Content starts
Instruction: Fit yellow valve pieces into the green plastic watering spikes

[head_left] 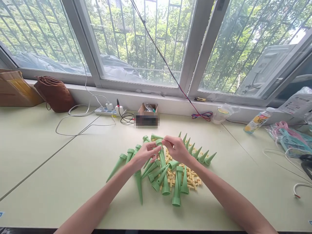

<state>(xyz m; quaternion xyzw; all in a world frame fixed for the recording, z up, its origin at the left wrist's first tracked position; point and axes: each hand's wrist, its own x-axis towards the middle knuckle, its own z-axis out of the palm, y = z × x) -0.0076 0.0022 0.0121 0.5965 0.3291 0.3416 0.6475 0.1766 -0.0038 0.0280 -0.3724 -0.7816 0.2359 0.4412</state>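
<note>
Where left hand (143,155) meets right hand (177,149), fingers (167,141) seemingly pinch green spike (162,156).

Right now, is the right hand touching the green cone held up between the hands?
Touching. The head view shows the right hand pinching the top of the green cone, while the left hand grips its side.

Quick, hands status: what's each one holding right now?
Left hand: closed on a green spike, gripping its shaft.
Right hand: fingertips pinched at the same spike's wide top end; anything smaller between them cannot be told.
</note>
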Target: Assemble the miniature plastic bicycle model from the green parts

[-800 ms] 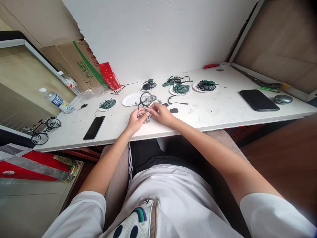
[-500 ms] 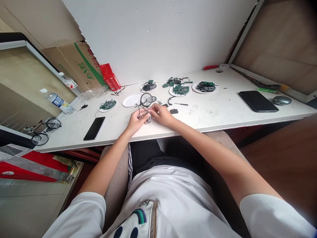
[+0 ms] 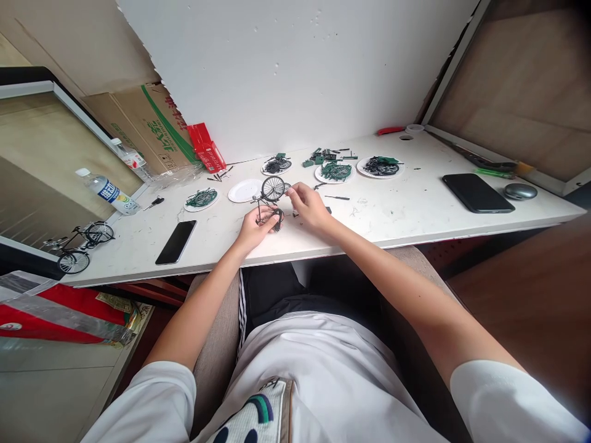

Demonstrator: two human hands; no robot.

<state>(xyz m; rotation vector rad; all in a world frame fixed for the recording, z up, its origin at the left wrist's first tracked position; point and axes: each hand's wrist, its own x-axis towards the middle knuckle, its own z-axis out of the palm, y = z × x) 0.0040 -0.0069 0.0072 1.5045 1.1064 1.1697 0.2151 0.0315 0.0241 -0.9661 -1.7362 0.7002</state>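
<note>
Near the table's front edge, my left hand [image 3: 257,230] is closed round a black miniature bicycle [image 3: 261,207]. Its spoked wheel [image 3: 273,189] sticks up above my fingers, and part of the frame is hidden by my palm. Just right of that wheel is my right hand [image 3: 309,206], thumb and forefinger pinched together; what lies between them is too small to make out. A small round part [image 3: 287,186] shows behind those fingertips, and I cannot tell whether they touch it. Under the right hand, dark loose parts are mostly covered.
Paper plates with green [image 3: 335,172] and black bike parts [image 3: 381,166] stand along the back, beside a bare plate [image 3: 244,191]. A thin screwdriver-like tool [image 3: 337,197] lies to the right. Phones [image 3: 176,242], a finished miniature bicycle [image 3: 80,245], a bottle [image 3: 108,192] and a mouse [image 3: 520,191] flank them.
My right hand has left the bicycle's frame and moved slightly right and away from me, beside the upper wheel. My left hand keeps its hold on the bicycle.
</note>
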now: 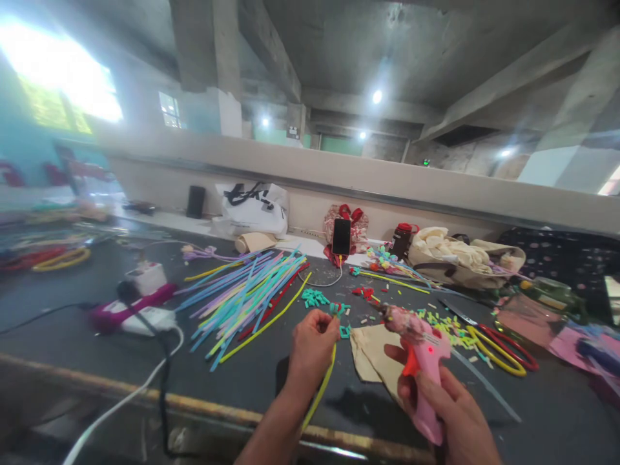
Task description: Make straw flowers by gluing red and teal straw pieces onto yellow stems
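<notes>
My left hand is closed in a pinch on a yellow-green pipe cleaner, which hangs below it past the table edge. A small teal and red piece shows at the top of the fingertips. My right hand grips a pink hot glue gun, with fingers by its orange trigger and a red light lit on its side. The nozzle points left toward the pinched piece, apart from it. Between the hands lies a folded beige cloth. Teal bits and red bits lie just beyond.
Many coloured pipe cleaners spread at left, beside a power strip with cables. Scissors and yellow bits lie at right. A phone stands at the back near a white bag and a cloth bag.
</notes>
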A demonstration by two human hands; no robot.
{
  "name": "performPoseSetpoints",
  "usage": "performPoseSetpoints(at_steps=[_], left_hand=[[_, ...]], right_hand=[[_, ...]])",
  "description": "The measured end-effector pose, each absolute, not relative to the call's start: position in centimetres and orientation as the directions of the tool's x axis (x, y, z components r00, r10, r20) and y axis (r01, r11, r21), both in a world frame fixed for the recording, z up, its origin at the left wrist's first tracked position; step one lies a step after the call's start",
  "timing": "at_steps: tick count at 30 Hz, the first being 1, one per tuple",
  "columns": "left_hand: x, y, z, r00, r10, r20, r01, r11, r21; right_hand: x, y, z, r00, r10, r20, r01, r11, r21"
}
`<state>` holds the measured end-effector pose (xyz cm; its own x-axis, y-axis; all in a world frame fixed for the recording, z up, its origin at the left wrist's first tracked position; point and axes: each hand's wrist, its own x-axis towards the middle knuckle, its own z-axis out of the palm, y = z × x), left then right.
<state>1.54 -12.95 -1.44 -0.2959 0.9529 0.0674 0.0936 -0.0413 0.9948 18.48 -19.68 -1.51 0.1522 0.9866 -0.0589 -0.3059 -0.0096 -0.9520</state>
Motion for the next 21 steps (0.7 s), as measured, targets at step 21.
performPoseSetpoints(at_steps=[21], left_hand=[[1.7,-12.8,-2.3,-0.186,0.982,0.031,-0.148,-0.059,0.987]], right_hand=[[15.1,-20.1,-2.9,0.279,0.904,0.324,0.473,0.164,-0.865]])
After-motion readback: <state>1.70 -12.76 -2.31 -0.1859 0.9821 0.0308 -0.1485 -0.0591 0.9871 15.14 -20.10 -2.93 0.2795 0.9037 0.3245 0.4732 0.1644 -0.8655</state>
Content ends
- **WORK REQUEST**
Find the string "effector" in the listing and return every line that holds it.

- **WRITTEN RESPONSE**
  "description": "The measured end-effector pose, each absolute, not relative to the call's start: position in centimetres and orientation as the directions of the tool's x axis (x, y, z components r00, r10, r20) and y axis (r01, r11, r21), both in a world frame fixed for the recording, z up, its origin at the left wrist's first tracked position; step one lies a step after the call's start",
`<state>` holds the measured end-effector pose (xyz cm; its own x-axis, y-axis; all in a world frame fixed for the recording, z up, its origin at the left wrist's first tracked position; point and axes: each hand's wrist, its own x-axis towards the middle knuckle, its own z-axis out of the palm, y = z × x), left then right.

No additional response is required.